- **THE TASK**: From the data below, repeat exactly the lines from the line with "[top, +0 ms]" to the line with "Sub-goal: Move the", both included.

- **DATA PROVIDED**:
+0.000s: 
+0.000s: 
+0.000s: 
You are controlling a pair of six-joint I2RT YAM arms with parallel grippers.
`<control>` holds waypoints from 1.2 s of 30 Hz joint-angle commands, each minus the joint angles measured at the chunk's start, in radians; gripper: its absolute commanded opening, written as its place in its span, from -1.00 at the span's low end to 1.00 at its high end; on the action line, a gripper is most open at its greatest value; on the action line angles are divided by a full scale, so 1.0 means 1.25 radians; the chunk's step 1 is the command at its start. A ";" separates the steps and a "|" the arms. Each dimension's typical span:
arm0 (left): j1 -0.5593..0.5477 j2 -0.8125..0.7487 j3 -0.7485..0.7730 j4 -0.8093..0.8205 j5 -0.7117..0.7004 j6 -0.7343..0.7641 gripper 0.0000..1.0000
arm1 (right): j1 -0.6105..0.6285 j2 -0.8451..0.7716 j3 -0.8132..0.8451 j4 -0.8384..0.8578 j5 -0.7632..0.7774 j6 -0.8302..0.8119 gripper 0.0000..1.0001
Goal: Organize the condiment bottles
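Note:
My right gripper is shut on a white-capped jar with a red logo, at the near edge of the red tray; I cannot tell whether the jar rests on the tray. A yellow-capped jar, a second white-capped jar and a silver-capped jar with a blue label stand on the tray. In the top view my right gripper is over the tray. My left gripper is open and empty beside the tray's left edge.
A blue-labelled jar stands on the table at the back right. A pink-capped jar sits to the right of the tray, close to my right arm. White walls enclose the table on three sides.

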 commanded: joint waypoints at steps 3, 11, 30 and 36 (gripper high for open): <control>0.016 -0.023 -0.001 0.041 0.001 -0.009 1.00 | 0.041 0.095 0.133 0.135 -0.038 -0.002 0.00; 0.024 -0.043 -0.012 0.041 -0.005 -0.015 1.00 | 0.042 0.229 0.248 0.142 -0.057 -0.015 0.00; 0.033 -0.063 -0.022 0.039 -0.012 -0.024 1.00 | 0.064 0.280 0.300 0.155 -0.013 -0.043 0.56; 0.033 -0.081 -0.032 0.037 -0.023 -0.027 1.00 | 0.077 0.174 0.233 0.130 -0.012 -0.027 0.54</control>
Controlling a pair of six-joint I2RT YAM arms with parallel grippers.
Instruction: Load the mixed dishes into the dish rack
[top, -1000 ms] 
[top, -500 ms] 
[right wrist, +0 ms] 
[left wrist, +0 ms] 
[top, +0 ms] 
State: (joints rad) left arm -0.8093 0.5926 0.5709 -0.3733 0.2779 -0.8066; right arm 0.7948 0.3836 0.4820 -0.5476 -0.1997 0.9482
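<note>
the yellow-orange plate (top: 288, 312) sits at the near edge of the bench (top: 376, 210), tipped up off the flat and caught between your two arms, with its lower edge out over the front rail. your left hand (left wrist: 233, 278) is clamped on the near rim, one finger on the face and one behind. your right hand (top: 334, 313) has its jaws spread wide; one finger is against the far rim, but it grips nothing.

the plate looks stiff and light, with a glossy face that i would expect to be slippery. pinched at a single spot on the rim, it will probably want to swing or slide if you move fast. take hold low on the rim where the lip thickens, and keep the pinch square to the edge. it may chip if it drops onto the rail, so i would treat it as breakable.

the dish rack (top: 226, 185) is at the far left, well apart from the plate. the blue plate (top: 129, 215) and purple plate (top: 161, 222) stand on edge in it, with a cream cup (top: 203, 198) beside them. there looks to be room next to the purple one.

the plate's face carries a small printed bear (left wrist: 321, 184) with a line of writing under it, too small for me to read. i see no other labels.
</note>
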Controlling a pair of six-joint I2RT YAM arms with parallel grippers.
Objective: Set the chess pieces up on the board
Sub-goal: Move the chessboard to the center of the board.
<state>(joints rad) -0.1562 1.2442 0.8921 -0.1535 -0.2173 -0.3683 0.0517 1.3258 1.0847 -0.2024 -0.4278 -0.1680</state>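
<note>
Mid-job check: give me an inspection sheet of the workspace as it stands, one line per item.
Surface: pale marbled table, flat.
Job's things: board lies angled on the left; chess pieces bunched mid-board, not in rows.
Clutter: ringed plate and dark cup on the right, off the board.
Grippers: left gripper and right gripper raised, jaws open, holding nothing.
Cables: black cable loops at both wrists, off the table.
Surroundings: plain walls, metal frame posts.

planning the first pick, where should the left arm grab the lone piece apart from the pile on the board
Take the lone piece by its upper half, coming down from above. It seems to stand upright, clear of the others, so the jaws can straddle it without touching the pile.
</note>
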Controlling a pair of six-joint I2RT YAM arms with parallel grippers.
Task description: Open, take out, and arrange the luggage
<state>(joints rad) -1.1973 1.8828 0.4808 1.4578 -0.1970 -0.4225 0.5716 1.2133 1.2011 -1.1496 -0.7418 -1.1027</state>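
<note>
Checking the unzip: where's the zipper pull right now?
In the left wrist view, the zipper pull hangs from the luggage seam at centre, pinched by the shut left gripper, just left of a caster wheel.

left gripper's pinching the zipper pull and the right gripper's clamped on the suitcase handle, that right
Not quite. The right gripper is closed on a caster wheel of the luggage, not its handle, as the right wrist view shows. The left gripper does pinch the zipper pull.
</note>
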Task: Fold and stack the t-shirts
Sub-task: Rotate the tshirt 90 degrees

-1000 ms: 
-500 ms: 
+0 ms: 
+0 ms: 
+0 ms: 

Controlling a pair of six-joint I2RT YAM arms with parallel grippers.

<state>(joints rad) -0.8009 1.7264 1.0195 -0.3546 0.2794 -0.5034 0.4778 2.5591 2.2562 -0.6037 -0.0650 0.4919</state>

- **TASK OUTPUT**:
[top, +0 ms] 
State: (joints rad) left arm -0.8093 0.5926 0.5709 -0.3733 0.2779 -0.8066; right arm 0.7948 0.3836 0.4820 -0.5476 -0.1997 0.9482
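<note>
the yellow-orange plate (top: 288, 312) sits at the near edge of the bench (top: 376, 210), tipped up off the flat and caught between your two arms, with its lower edge out over the front rail. your left hand (left wrist: 233, 278) is clamped on the near rim, one finger on the face and one behind. your right hand (top: 334, 313) has its jaws spread wide; one finger is against the far rim, but it grips nothing.

the plate looks stiff and light, with a glossy face that i would expect to be slippery. pinched at a single spot on the rim, it will probably want to swing or slide if you move fast. take hold low on the rim where the lip thickens, and keep the pinch square to the edge. it may chip if it drops onto the rail, so i would treat it as breakable.

the dish rack (top: 226, 185) is at the far left, well apart from the plate. the blue plate (top: 129, 215) and purple plate (top: 161, 222) stand on edge in it, with a cream cup (top: 203, 198) beside them. there looks to be room next to the purple one.

the plate's face carries a small printed bear (left wrist: 321, 184) with a line of writing under it, too small for me to read. i see no other labels.
</note>
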Controlling a pair of six-joint I2RT YAM arms with parallel grippers.
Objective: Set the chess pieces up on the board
Sub-goal: Move the chessboard to the center of the board.

Nothing remains to be answered in this exercise.